### TASK TO CARRY OUT
Retype, exactly as they appear below, the lines between the line holding "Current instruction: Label" and the line holding "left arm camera", both ends included.

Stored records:

▬▬▬▬▬▬

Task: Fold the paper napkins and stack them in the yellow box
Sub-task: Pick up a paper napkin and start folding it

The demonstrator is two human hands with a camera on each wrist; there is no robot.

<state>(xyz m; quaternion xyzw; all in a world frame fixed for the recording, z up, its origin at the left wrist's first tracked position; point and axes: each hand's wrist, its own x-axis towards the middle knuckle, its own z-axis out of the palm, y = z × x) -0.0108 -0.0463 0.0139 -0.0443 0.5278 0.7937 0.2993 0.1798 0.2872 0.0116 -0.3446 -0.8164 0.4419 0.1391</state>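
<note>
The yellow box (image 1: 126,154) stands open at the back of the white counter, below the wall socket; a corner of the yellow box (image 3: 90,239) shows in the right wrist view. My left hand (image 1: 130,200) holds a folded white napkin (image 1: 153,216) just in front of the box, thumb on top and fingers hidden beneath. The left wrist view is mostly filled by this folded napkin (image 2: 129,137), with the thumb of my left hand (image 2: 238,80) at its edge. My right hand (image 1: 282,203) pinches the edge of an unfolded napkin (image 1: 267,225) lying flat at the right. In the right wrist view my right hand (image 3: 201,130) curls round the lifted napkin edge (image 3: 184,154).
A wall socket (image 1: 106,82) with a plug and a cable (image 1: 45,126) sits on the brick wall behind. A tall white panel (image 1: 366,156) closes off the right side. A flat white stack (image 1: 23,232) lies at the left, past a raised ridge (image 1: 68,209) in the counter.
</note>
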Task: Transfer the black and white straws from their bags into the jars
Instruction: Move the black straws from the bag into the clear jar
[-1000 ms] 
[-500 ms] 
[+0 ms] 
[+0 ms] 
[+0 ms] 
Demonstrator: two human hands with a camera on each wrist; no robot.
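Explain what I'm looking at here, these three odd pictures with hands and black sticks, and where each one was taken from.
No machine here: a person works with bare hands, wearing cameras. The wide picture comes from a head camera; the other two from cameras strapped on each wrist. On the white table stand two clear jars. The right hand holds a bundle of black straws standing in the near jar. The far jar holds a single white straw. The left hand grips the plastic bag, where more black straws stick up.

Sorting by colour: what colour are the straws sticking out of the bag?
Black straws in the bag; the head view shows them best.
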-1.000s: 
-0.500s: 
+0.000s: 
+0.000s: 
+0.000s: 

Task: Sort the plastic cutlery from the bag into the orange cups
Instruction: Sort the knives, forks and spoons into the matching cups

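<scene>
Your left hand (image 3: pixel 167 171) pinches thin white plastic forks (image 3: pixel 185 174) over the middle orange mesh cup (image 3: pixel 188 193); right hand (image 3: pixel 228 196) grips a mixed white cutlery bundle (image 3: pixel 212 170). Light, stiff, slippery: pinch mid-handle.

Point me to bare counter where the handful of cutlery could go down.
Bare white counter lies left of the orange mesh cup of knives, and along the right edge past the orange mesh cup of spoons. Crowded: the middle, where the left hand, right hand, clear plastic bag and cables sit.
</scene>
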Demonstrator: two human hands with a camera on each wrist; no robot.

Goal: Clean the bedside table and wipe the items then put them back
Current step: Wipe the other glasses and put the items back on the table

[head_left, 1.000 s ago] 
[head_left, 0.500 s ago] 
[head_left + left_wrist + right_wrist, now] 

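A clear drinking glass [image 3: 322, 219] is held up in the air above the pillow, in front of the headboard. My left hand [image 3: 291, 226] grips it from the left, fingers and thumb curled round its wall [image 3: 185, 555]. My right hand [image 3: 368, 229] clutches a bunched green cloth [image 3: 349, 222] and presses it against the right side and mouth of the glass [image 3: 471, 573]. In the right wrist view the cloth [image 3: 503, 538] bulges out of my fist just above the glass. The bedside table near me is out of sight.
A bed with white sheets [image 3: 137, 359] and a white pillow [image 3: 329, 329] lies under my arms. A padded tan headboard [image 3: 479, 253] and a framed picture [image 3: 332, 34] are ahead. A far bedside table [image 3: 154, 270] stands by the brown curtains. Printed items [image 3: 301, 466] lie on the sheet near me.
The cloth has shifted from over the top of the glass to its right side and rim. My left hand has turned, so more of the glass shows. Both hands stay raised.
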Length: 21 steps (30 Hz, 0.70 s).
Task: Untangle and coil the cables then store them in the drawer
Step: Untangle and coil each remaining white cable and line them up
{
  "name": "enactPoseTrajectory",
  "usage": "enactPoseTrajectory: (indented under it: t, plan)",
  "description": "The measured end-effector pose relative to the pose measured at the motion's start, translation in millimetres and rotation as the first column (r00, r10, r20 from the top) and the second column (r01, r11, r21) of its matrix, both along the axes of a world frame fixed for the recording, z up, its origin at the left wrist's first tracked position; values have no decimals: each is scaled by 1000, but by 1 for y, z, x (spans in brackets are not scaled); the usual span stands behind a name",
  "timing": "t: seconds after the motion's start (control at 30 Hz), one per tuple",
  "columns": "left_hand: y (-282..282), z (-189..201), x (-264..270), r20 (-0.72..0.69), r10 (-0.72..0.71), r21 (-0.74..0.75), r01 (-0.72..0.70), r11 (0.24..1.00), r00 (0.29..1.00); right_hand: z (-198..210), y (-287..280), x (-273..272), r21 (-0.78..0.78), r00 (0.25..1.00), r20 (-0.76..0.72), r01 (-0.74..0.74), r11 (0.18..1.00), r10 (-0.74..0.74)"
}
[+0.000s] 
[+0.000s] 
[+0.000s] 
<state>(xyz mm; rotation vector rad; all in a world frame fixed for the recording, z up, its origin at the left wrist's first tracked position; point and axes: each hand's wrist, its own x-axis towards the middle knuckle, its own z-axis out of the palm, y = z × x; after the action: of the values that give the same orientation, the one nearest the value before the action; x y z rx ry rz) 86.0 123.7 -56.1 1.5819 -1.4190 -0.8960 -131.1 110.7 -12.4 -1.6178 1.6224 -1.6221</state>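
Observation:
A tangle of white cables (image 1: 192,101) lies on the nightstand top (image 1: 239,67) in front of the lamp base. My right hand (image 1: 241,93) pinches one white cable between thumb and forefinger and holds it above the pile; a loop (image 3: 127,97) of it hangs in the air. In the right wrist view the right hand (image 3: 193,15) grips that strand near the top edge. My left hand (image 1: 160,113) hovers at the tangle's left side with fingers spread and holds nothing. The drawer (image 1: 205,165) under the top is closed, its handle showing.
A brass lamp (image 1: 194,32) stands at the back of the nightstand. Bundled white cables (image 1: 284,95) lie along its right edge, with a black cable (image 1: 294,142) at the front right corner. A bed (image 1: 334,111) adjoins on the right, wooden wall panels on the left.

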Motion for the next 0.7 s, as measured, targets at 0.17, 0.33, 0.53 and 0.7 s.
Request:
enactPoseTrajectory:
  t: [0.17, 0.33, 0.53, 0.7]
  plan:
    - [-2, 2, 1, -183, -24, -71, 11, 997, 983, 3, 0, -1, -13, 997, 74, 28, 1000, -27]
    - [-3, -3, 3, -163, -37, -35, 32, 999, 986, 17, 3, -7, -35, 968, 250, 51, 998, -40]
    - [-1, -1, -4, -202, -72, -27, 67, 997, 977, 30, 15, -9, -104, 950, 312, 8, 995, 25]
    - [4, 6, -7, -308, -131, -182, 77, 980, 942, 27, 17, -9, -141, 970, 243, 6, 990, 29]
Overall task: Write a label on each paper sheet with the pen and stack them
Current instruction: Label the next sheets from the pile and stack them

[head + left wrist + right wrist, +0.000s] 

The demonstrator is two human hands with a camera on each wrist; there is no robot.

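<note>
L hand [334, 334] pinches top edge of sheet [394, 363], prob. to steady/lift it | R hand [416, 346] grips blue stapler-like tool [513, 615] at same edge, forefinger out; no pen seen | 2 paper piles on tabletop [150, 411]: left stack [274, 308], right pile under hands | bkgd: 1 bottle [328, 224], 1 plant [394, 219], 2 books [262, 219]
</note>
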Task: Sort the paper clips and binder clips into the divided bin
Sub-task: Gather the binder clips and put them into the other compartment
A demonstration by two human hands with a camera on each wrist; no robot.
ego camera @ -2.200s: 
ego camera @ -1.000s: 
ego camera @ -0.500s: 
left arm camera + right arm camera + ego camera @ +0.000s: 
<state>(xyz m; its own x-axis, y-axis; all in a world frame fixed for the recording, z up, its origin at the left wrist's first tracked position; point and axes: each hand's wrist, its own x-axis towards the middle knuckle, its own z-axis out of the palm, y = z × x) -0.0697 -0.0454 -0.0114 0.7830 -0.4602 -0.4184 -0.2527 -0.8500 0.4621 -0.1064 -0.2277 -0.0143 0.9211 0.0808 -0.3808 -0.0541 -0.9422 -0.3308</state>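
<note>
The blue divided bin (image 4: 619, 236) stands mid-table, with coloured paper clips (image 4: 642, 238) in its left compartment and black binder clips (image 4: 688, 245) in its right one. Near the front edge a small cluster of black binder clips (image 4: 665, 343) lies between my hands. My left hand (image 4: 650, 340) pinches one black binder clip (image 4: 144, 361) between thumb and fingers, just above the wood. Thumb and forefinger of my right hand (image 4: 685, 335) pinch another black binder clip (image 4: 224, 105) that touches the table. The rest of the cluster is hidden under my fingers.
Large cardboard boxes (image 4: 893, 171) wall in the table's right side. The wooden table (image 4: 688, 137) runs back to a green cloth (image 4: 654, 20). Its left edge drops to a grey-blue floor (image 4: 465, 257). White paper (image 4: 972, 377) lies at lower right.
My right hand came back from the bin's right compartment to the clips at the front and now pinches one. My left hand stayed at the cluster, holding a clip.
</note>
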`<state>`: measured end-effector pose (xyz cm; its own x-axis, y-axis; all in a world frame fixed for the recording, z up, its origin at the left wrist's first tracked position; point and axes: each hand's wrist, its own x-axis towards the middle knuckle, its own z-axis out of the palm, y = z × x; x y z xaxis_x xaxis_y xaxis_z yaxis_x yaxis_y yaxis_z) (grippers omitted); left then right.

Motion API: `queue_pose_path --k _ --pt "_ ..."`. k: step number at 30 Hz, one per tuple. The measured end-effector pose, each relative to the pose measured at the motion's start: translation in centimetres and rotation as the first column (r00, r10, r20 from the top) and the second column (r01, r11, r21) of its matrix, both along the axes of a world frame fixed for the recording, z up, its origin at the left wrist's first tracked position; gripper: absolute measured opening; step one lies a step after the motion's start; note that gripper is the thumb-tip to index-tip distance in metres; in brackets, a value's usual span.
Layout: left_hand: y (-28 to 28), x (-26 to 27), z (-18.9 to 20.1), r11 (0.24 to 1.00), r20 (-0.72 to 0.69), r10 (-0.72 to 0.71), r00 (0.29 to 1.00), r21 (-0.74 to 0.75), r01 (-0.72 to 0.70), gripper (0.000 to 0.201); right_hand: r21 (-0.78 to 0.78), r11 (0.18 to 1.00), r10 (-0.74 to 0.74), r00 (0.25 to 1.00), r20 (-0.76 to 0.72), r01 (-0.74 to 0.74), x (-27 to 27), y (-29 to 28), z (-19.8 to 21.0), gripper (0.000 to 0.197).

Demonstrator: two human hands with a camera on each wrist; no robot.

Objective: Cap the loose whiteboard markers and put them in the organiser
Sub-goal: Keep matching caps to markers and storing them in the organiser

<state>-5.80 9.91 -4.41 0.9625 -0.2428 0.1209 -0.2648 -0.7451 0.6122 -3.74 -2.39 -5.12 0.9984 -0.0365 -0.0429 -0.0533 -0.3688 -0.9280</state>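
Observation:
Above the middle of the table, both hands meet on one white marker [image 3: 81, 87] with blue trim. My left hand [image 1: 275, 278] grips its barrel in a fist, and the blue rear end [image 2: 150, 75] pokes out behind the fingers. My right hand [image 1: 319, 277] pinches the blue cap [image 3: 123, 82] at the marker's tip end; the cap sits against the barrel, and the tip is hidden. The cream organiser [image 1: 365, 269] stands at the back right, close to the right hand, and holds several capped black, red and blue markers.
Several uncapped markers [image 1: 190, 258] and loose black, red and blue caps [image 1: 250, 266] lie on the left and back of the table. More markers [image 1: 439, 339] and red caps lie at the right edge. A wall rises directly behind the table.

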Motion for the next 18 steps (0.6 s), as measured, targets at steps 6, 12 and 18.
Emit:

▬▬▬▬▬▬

### ANSWER TO THIS PROBLEM
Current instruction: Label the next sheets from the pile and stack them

[head + left wrist + right wrist, +0.000s] 

The demonstrator is two human hands with a camera on each wrist; there is no robot.

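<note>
L hand [334, 334] pinches top edge of sheet [394, 363], prob. to steady/lift it | R hand [416, 346] grips blue stapler-like tool [513, 615] at same edge, forefinger out; no pen seen | 2 paper piles on tabletop [150, 411]: left stack [274, 308], right pile under hands | bkgd: 1 bottle [328, 224], 1 plant [394, 219], 2 books [262, 219]
</note>
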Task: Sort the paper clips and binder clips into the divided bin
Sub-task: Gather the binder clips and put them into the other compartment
A demonstration by two human hands with a camera on each wrist; no robot.
ego camera @ -2.200s: 
ego camera @ -1.000s: 
ego camera @ -0.500s: 
left arm camera + right arm camera + ego camera @ +0.000s: 

No additional output is needed.